How workers' comp works for janitorial in North Carolina
North Carolina uses the North Carolina Rate Bureau (NCRB) — not NCCI — for loss cost development and rate filings. NCRB adopts the NCCI basic manual's class code structure and phraseology (including code 9014 for janitorial contractors), but files its own independent rates with the NC Department of Insurance. The North Carolina Industrial Commission (NCIC) administers all WC claims. Employers with three or more employees must carry coverage — a lower threshold than some states but above the one-employee mandate common in the Northeast. North Carolina's 2026 maximum weekly benefit is $1,446, up 4.8% from $1,380 in 2025, and resets annually based on the state average weekly wage per N.C.G.S. §97-29(b). NCRB published Circular C-25-5 (July 2, 2025) confirming adoption of the NCCI manual revision for class 9014 effective January 1, 2026.
Class code and rate (2026)
- Code 9014 (NCRB) — Janitorial Services by Contractors, No Window Cleaning Above Ground Level & Drivers. NCRB adopted the NCCI manual revision to code 9014 effective January 1, 2026 (NCRB Circular C-25-5). Indicative market rate: approximately $2.10–$2.40/$100 payroll. Confirm current NC-specific rate via NCRB (ncrb.org) or NC Department of Insurance rate filings — do not use NCCI rates for North Carolina.
- Code 9170 — Window cleaning above ground level.

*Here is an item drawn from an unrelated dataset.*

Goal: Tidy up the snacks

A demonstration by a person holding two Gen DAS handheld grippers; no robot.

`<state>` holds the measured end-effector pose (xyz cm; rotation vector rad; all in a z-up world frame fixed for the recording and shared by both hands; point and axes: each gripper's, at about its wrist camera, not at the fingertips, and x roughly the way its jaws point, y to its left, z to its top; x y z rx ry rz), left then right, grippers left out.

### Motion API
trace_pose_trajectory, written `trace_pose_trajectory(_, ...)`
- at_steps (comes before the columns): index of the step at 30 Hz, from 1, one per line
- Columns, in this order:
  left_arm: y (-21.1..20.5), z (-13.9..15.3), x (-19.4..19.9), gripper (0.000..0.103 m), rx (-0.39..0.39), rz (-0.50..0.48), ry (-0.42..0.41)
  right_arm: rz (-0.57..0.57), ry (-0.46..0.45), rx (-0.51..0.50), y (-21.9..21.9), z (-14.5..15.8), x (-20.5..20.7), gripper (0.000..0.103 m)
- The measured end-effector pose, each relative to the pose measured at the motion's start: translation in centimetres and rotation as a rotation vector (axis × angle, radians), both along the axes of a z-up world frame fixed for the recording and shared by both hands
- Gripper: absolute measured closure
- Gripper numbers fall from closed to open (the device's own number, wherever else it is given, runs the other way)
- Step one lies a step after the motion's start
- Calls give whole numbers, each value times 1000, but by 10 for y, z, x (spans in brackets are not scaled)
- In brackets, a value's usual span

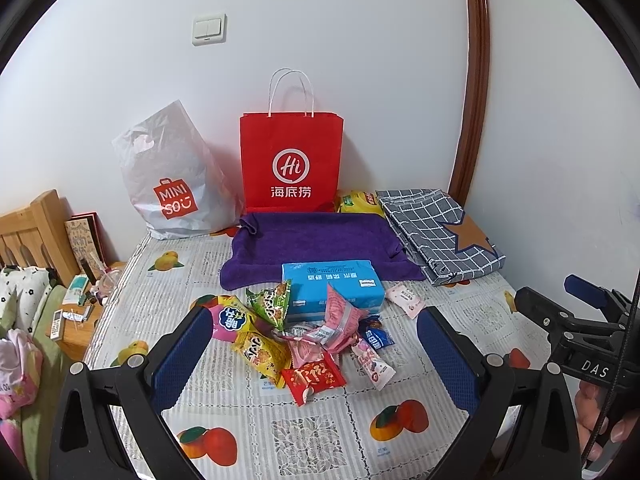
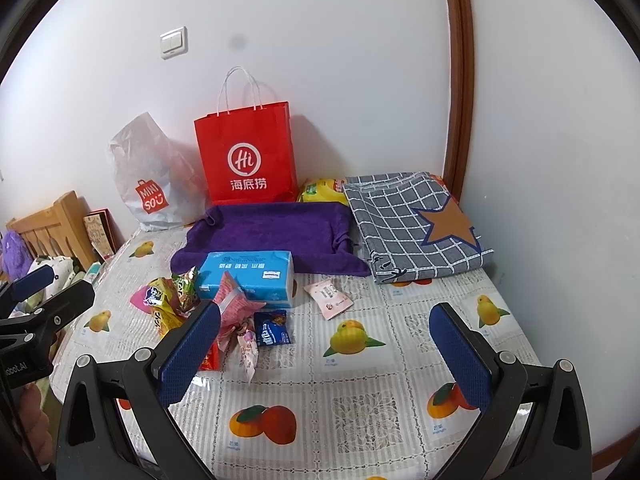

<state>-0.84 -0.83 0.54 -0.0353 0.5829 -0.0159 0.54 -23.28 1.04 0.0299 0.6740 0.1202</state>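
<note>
A pile of small snack packets (image 1: pixel 296 340) lies on the fruit-print tablecloth (image 1: pixel 304 440), in front of a blue tissue pack (image 1: pixel 332 288). The pile also shows in the right wrist view (image 2: pixel 224 312). A single pink packet (image 1: pixel 408 298) lies apart to the right (image 2: pixel 329 294). A red paper bag (image 1: pixel 291 162) stands at the wall (image 2: pixel 246 158). My left gripper (image 1: pixel 316 344) is open and empty, hovering just before the pile. My right gripper (image 2: pixel 326 340) is open and empty, to the right of the pile.
A purple towel (image 1: pixel 316 240) lies behind the tissue pack. A white Miniso plastic bag (image 1: pixel 172 184) leans at the back left. A folded grey checked cloth (image 1: pixel 436 232) and a yellow packet (image 1: pixel 356 202) sit at the back right. A wooden bed frame (image 1: pixel 32 232) and nightstand clutter are left.
</note>
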Motion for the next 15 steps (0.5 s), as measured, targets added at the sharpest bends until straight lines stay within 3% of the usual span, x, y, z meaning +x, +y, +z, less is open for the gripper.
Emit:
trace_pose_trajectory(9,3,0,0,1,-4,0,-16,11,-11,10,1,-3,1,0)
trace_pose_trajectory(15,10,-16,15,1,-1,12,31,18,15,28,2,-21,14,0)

Higher rate; separate payroll required.
Indemnity benefits (North Carolina 2026)
- Max weekly TTD/PTD: $1,446 (effective 1/1/2026; per NCIC maximum weekly compensation rates table; N.C.G.S. §97-29(b) — resets annually).
- Min weekly TTD: $30 (statutory; N.C.G.S. §97-29(a); pending S703 that would raise to $50 if enacted).
- Compensation rate: 66.67% of average weekly wage, capped at $1,446/week (2026).
- Waiting period: 7 calendar days; first 7 days paid retroactively if disability exceeds 21 days (N.C.G.S. §97-28).
- TTD duration: up to 500 weeks for non-catastrophic injuries; lifetime for catastrophic injuries (N.C.G.S. §97-29(c)).
- PPD scheduled injuries: body-part schedule per N.C.G.S. §97-31; rated at 66.67% of AWW × schedule weeks.
Coverage thresholds and exemptions
- Mandatory for employers with 3 or more employees (full-time and part-time combined); N.C.G.S. §97-2(1).
- Exemptions: farm laborers, domestic servants, certain casual employees, federal employees.
- Sole proprietors and general partners may elect coverage voluntarily.
- Independent contractor test: North Carolina uses a multi-factor "right to control" test; janitorial cleaning crews under a contractor's supervision are employees for WC purposes.
Failure-to-insure penalty
Under N.C.G.S. §97-94, an employer who willfully or negligently refuses to secure required coverage shall pay a penalty of $1 per employee per day of non-coverage (minimum $20/day, maximum $100/day). The NCIC also uses an alternative penalty formula: (annual policy cost ÷ number of covered employees) × average employees during the noncompliance period, plus 10% — typically resulting in a penalty equal to the estimated retroactive premium plus 10%. The NCIC may seek stop-work orders and court injunctions, and the employer is personally liable for all WC benefits owed to injured workers during the uninsured period.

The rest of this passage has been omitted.